Pharmaceutical work using a SpinCore pulsed NMR spectrometer

    A SpinCore pulsed NMR spectrometer has recently been used for the quantitative analysis of medicines (Analytical Chemistry, 2009, 81, 5574 – 5576) . The experimental method was nuclear quadrupole resonance (NQR), a technique closely related to NMR  except that the energy levels and frequencies are governed by the  interaction of the nuclear electric quadrupole moment with the electric field gradient at the nuclear site. No static magnetic field is therefore required and in principle there is no limit to the volume of sample that can be examined. NQR signals are only seen in solids but the method is non-invasive, unequivocally identifies the medicine and provides an estimate of quantity.  Unlike many other techniques, there is no need to open the container or pre-treat the sample.
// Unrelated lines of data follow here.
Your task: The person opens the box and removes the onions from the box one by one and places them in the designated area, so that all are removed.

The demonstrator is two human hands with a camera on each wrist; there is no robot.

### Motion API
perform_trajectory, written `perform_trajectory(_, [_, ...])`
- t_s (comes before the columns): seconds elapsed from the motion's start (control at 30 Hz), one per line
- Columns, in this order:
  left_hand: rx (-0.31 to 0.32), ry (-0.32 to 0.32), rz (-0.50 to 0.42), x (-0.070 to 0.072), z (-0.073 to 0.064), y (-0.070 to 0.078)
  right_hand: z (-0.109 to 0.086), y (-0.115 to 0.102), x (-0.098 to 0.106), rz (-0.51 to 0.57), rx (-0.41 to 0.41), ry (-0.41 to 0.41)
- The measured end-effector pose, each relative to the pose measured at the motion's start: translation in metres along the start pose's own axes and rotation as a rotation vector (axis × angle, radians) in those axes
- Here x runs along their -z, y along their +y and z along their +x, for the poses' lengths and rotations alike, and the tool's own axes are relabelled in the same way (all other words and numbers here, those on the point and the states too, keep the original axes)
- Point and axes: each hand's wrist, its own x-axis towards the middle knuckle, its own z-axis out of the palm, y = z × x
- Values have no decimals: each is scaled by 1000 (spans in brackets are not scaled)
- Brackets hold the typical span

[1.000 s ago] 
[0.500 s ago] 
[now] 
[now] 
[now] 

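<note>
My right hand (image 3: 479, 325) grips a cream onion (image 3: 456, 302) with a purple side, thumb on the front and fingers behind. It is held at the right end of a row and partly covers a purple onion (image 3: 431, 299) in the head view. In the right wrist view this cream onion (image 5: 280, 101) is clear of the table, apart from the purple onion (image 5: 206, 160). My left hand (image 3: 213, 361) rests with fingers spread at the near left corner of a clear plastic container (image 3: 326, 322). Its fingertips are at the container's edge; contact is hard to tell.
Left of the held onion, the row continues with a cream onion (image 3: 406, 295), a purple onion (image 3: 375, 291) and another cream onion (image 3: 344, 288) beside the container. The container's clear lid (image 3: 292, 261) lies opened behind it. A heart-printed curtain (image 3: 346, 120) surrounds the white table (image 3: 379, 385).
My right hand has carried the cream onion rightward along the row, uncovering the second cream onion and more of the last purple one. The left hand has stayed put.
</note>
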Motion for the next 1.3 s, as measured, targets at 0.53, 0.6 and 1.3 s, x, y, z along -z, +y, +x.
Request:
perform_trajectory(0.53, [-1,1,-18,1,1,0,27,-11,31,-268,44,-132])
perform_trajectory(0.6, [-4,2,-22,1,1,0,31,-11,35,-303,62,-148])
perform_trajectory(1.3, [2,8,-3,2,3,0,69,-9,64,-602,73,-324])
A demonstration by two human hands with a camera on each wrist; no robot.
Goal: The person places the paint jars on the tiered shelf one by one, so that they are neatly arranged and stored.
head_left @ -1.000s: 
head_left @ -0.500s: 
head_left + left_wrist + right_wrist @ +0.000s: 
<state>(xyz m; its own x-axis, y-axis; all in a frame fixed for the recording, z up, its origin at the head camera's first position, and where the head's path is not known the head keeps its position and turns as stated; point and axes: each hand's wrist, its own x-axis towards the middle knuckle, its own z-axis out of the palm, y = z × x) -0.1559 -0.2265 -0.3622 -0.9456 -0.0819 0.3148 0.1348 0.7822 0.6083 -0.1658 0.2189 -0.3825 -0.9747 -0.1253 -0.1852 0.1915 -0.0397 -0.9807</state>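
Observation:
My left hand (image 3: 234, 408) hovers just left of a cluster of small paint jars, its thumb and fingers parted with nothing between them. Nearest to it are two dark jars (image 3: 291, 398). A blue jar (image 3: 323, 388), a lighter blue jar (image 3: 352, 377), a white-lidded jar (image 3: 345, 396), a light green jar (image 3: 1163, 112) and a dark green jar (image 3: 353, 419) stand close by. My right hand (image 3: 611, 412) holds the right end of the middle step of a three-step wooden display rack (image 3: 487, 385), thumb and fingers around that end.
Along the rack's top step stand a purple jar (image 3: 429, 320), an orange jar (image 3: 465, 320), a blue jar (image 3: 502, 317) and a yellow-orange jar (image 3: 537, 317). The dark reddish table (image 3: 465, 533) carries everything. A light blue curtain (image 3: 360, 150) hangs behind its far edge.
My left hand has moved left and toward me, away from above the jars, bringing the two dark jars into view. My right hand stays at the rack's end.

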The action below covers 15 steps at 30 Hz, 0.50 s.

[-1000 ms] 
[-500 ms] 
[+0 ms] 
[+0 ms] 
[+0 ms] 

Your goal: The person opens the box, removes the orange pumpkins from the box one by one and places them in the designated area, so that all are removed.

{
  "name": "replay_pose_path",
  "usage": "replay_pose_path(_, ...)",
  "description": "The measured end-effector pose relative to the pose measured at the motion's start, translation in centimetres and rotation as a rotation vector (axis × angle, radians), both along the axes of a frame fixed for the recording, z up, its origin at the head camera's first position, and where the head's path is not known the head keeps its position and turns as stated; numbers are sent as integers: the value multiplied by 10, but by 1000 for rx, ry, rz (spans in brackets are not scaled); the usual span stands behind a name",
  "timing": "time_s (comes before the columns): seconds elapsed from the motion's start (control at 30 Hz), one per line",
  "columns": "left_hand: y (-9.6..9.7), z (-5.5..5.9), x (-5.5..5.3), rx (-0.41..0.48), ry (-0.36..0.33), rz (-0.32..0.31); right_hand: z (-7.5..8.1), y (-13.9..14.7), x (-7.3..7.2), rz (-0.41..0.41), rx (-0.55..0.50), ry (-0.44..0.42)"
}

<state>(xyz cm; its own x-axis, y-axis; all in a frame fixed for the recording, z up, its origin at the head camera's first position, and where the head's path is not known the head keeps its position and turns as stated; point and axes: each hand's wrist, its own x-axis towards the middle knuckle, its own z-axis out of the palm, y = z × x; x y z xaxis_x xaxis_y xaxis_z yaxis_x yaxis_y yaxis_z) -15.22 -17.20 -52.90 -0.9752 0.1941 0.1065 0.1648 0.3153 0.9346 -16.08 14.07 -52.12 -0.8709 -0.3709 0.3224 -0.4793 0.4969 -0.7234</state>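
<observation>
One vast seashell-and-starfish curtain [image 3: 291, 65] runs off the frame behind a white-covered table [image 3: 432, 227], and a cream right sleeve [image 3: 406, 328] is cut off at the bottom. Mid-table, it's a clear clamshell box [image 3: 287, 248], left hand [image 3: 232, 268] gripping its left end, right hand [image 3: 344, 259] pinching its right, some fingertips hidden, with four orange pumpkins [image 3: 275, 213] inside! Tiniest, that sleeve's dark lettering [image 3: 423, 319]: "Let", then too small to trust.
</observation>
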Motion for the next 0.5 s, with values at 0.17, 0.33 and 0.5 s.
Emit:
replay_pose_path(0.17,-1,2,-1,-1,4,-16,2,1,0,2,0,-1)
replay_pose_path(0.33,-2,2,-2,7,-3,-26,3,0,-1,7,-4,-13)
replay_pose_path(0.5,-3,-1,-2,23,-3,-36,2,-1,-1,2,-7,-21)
In the paper referred to above, NQR was used to detect 35Cl NQR signals at 34.33 MHz in 250 mg tablets of the antidiabetic medicine “Diabinese;” in blind tests, the number of  tablets in a standard medicine bottle could be determined to within 1 %.

    In pharmaceutical analysis, the most important quadrupolar nucleus  is 14N, found in at least 80 % of medicines. Its NQR frequencies lie below 5 MHz and so are weak, requiring long multiple pulse trains and signal averaging to achieve an acceptable signal-to-noise ratio. The sensitivity can be significantly improved and spurious signals and radiofrequency interference eliminated by the use of modern parametric data processing, enabling portable un-shielded antenna to be used in much the same way as a metal detector. Such methods have been used to detect NQR signals in a number of medicines in current use, such as the anti-hypertensive “Furosemide” and bacteriocide “Sulfapyridine” in acquisition times of several minutes, depending on the quantity ; in both, polymorphic forms can be readily distinguished, an important factor for real applications of the method (Analytical Chemistry, 2005, 77, 3925 – 3930).

    Much of this work was performed on a standard pulsed  SpinCore spectrometer by the NQR group at King’s College London using data processing algorithms developed by Professor Andreas Jakobsson at Lund University, Sweden.